Lara Vespari: La selezione dei film avviene con un primo passaggio che è quello di osservare la società, la realtà attuale del nostro Paese e ciò che sta accadendo nel mondo per capire quali siano le istanze che vogliamo portare al festival. Cambiando la società, cambia anche la necessità di rappresentare realtà diverse e cambia anche il modo in cui ogni realtà dev’essere rappresentata. Quest’anno abbiamo cercato di lavorare su una linea che mantenga la rappresentazione queer come sottotesto, cercando titoli che mettano in luce le storie raccontate a prescindere dall’identità di genere o dall’orientamento sessuale dei personaggi. È ancora forte il bisogno di rappresentazione, ma dobbiamo staccarci dai luoghi comuni e dagli stereotipi. Questo criterio viene applicato allo stesso modo anche negli eventi culturali del festival: quest’anno, come suggerisce il nostro claim ACTION, intendevamo incoraggiare le persone ad agire, più che restare a guardare. Per questo motivo abbiamo implementato la sezione workshop, così che le persone potessero passare da spettatrici ad attrici prendendo parte alle attività.

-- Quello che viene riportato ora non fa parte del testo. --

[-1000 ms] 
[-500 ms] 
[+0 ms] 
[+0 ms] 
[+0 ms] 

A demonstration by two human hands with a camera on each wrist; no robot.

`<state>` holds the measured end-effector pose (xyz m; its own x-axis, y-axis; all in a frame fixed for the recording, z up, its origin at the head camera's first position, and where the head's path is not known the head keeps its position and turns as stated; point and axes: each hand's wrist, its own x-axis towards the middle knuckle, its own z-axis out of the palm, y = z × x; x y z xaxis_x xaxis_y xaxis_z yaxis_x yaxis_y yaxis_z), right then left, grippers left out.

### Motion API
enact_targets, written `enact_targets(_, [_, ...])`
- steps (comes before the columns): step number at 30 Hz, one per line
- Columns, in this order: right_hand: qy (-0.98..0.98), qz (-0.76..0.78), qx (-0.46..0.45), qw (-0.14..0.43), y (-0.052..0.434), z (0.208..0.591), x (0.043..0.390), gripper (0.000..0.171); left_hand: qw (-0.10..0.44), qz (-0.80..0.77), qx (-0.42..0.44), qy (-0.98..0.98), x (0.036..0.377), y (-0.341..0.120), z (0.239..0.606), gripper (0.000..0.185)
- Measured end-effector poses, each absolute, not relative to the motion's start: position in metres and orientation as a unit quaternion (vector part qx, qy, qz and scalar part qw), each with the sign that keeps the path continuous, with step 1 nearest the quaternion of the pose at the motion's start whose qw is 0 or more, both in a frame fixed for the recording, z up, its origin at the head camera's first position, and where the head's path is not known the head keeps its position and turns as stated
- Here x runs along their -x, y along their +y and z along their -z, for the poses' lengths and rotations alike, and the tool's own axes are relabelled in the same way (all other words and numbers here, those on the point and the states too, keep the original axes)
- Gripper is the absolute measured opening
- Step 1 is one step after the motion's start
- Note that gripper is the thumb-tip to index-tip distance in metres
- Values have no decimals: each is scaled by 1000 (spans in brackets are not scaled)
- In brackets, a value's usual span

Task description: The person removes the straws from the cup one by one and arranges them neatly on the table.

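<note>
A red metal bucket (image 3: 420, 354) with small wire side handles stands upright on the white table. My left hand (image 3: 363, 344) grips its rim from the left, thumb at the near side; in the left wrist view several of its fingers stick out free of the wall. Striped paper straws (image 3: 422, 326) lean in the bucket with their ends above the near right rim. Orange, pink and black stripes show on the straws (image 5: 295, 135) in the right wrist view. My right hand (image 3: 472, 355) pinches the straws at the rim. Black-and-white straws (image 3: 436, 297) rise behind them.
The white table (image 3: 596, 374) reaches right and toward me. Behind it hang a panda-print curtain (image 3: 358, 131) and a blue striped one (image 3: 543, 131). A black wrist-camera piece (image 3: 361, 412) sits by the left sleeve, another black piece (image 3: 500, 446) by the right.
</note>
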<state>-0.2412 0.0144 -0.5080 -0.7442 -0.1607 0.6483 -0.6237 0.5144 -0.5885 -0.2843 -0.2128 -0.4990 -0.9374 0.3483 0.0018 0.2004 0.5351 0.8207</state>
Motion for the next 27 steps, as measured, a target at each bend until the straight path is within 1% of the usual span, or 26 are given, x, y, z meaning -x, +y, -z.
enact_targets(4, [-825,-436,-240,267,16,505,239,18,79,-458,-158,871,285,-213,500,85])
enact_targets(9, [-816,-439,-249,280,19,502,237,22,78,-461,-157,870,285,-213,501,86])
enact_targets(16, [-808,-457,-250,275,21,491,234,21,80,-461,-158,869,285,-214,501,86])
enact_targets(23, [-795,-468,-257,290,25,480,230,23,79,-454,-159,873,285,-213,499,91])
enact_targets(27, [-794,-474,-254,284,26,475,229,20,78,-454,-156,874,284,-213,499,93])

Il MiX è attivo dalla fine degli anni '80. Qual è l’impatto culturale e sociale che ha avuto e continua ad avere sulla città?
Federico Manzionna: Nel suo percorso il MiX ha cercato sempre di più di entrare in contatto con la città in cui è nato esplorando varie sedi e trovando come grande e importante casa il Piccolo Teatro Strehler. Si è sviluppato a livello culturale lasciando al centro dell’attenzione il cinema, ma inserendo nel suo palinsesto anche talks, live musicali e workshop. Negli ultimi anni si è cercato di fare un lavoro verticale che facesse sentire la presenza del MiX a Milano non solo durante i 4 giorni di Festival, ma tutto l’anno. Per questo sono nate collaborazioni molto interessanti come quella con il Cinema Godard di Fondazione Prada, con AriaAnteo e con l’Institut français Milano.

Quali sono le sfide attuali e future per il MiX Festival in un contesto culturale e politico in continua evoluzione, soprattutto rispetto alla rappresentazione e ai diritti delle persone LGBTQ+?
Lara Vespari: La situazione politica mondiale ha senza dubbio avuto un impatto considerevole anche su una piccola realtà come il MiX: la sfida futura e ciò che ci auspichiamo è di riuscire prima o poi a fare un festival il cui motore non sia la lotta per i diritti ma la celebrazione dell’arte prodotta da artist queer. Uno spazio in cui la parola rappresentazione possa perdere il senso di fatica, sofferenza e rabbia per tornare ad essere semplicemente sinonimo di narrazione.